In summary, conventional modes of ventilation have limitations with regards to (a) synchronizing assist delivery to the patient’s neural breathing efforts; (b) bedside monitoring of patient respiratory drive and/or interaction with the ventilator; (c) adjusting the level of assist in response to patient demand; and (d) taking advantage of intrinsic lung protective reflexes.

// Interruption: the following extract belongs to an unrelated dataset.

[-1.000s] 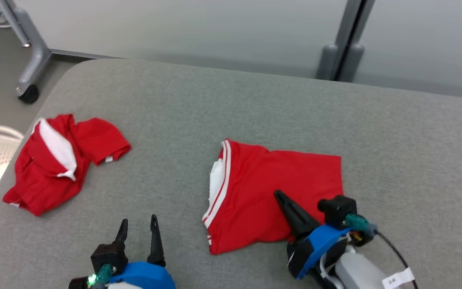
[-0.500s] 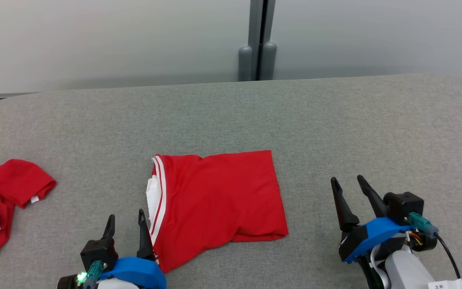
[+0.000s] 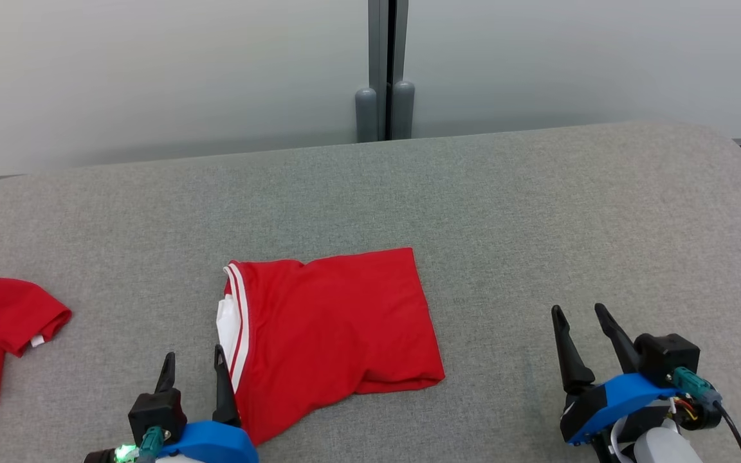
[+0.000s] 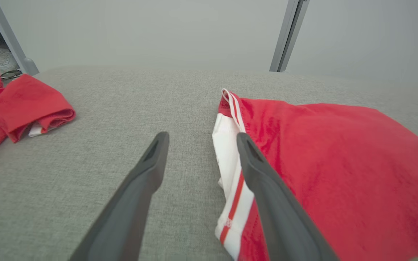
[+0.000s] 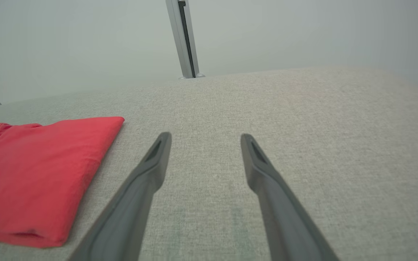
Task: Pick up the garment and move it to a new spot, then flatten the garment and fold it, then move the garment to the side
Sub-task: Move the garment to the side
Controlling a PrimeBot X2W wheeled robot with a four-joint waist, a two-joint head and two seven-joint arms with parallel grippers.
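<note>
Far left: a second red garment (image 3: 4,321) with white trim is seen crumpled at the edge of the grey bench (image 3: 538,212), well apart from the folded one.
Left claw (image 3: 194,352): its two dark fingers are held spread, with nothing between them. It is placed low over the bench, just beside the striped white hem; in the left wrist view one finger (image 4: 267,188) is seen across that hem, and contact cannot be told.
Centre: the folded red garment (image 3: 338,321) is laid flat on the bench as a rough rectangle, with its white, red-striped edge turned towards the left claw.
Right claw (image 3: 579,308): its fingers are likewise held apart and empty, over bare grey fabric, near the garment's right edge but clear of it.
Background: a grey post (image 3: 383,71) is seen between pale wall panels behind the bench.
</note>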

An ideal approach, therefore, is to connect the patient’s respiratory centers to the ventilator, as naturally as the respiratory muscles are connected to the brainstem via the phrenic nerves. This notion is what set the spirit for developing the mode known as neurally adjusted ventilatory assist (NAVA).41
Figure 13-1 (left) describes schematically the hierarchy of the steps involved in generating a spontaneous breath. Respiratory neurons originating in the brainstem of the central nervous system send their signals to the diaphragm via the phrenic nerves. After neuromuscular transmission, diaphragmatic excitation occurs, where action potentials propagate along the diaphragm muscle fibers. This is the source of the diaphragmatic electrical activity (Edi) (see “Electrical Activity of the Diaphragm” below). The Edi ...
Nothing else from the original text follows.